- Rick (right) and the children face Rick's impostor (left) at the pit of the Sleestak god
- Episode no.: Season 1 Episode 7
- Directed by: Bob Lally
- Written by: Dick Morgan
- Original air date: October 19, 1974

Guest appearance
- Erica Hagen

Episode chronology
| ← Previous "The Stranger" | Next → "Skylons" |

= Album (Land of the Lost) =

"Album" is the seventh episode of the first season of the 1974 American television series Land of the Lost. Written by Dick Morgan and directed by Bob Lally, it was first broadcast in the United States on October 19, 1974, on NBC. The episode guest stars Erica Hagen.

==Plot==

Will awakens in the early morning to a high-pitched whirring sound which fills the jungle, but eventually it goes away, and only he can hear it. Holly sees that a creature has been breaking into their stores, so at Rick's suggestion she starts to build a trap and Will goes to weed the garden.

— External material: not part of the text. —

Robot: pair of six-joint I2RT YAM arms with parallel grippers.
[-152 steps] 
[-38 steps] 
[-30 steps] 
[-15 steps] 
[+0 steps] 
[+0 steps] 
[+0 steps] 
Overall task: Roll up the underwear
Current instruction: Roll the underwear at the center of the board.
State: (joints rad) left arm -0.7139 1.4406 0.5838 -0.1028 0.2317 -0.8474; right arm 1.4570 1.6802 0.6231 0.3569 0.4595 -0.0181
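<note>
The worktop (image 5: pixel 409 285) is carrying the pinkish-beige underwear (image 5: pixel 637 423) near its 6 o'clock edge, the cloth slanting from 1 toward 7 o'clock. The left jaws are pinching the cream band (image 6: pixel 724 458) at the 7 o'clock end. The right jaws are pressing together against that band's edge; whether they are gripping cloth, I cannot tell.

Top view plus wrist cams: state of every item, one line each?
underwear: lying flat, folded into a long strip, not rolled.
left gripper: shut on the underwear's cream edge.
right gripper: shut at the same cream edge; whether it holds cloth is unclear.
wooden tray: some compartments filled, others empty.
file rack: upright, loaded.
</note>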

Outside, he again hears the sound and this time follows it to the Lost City, momentarily distracted by the city's ruling Allosaurus. Within, he enters a chamber with a matrix table filled with colored stones instead of crystals. On the ground is a pulsating blue crystal that attracts his attention. Picking it up, he sees his mother (Erica Hagen) materialize in a cloud of mist. Afterwards, he returns to High Bluff, but does not speak of his encounter.

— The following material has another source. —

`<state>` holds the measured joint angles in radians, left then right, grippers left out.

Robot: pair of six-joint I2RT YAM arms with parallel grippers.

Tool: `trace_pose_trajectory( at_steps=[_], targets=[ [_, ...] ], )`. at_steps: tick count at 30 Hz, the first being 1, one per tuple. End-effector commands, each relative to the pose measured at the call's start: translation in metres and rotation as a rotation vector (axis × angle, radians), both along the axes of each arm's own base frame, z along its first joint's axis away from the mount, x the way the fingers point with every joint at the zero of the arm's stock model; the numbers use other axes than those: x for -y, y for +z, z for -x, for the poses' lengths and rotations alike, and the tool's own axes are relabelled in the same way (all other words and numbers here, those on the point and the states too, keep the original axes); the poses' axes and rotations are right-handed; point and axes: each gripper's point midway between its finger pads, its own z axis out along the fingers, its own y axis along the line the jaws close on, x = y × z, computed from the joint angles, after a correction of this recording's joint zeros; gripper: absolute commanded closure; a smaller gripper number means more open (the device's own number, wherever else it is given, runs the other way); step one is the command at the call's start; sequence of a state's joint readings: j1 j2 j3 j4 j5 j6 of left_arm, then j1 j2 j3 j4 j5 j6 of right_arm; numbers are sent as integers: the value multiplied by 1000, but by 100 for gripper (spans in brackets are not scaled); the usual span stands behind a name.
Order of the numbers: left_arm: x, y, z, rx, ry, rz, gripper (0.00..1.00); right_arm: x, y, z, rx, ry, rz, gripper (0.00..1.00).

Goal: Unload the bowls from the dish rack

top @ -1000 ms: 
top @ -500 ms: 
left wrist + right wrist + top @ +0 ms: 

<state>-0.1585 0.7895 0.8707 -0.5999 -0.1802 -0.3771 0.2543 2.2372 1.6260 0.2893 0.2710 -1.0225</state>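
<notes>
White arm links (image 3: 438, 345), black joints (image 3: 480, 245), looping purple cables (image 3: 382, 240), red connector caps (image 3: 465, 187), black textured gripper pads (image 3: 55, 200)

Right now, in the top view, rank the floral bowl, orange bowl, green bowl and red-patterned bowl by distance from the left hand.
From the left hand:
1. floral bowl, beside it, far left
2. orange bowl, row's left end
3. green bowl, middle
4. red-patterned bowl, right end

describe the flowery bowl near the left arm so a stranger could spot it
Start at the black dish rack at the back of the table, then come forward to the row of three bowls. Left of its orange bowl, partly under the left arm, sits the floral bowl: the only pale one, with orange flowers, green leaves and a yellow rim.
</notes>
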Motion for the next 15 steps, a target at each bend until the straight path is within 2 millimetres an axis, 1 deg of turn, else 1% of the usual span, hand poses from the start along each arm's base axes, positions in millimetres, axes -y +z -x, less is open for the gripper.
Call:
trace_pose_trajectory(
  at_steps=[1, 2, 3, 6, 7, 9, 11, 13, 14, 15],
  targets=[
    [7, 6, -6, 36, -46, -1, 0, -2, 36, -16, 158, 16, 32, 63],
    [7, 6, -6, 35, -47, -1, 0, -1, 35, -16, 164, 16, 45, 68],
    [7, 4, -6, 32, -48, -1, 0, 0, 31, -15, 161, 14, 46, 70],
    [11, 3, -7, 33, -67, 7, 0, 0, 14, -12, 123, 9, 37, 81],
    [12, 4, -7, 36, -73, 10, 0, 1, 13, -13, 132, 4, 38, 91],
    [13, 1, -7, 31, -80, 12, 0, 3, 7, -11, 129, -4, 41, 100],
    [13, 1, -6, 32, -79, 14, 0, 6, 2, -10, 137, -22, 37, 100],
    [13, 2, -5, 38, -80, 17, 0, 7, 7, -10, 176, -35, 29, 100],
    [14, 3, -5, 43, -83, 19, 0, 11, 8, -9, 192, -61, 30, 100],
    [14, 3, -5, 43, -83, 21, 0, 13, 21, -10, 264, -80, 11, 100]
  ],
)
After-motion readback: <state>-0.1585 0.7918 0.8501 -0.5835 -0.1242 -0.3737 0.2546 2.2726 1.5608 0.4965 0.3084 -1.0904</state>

The next day, Holly's trap has not worked and Will again hears the sound. Holly hears it briefly as well, but dismisses it. Will is then summoned by the emanation to the Lost City, but this time Holly follows him. In the chamber, Will again witnesses the image of his mother while holding a blue stone. His mother calls for him, but he is interrupted by Holly, who sees nothing until she touches the blue crystal as well. Holding it together, they are both beckoned by their mother to "come home", but then she quickly adds, "Too late. Come tomorrow. Don't tell." Will explains to Holly that he wants to tell Rick about his discovery, but for some reason he is unable to. Holly replies that she will tell their father if he does not and Will sincerely hopes that she can. Will theorizes that they were looking through a time doorway that is open to a period when she was still alive. When Holly asks why her image is not very clear, her brother suggests that it might be because they do not remember her very well. With that, the two siblings, clearly heartbroken, return to High Bluff together.

The next morning the trap has failed again, but both Will and Holly display utter disinterest, and when Rick pries into the issue, Will yells at him and leaves. He returns to apologize for snapping at Rick and while Rick says that he understands, he suspects something. The next evening, Will and Holly again hear the sound and are drawn to the Lost City. Rick secretly follows them. Inside, the phantom of their mother again beckons them, this time accompanied by their father, dressed in a suit. They follow him and he leads them deeper into the tunnels. As they walk, his appearance occasionally flickers to that of a Sleestak from the viewpoint of the audience.

Rick finds another pulsing blue crystal and sees an illusion of his children cheerfully asking them to follow them and see what they have discovered. However, Rick is not easily deceived and angrily smashes the crystal onto the floor and it explodes. Immediately, the image disappears and he sees a Sleestak in the tunnel that appeared to be one of the time doorways. Realizing that his children are in great danger, he destroys the false matrix and chases after the Sleestak. He finds his children being led to the Sleestak god, and takes the blue stone from them immediately breaking the hypnotic spell. Rick shatters the crystal, knocking one Sleestak into the pit and grapples with another finally tossing it in as well. They escape the city and return to High Bluff.

Rick surmises that the blue stones allow people to see what they love the most by exerting "some form of hypnosis". Holly dismantles her trap, saying it reminds her too much of the trap into which they were nearly caught.

==Reception==
The online review site Premium Hollywood described "Album" in 2009 as a "tight installment" that shows how "twisted" the Sleestak can be.

The film historian Hal Erickson criticized the episode for its inconsistent explanation of the powers of the fourth dimensional nodes. According to Erickson, the episode probably inspired the episode "Dreammaker" from the 1991 series.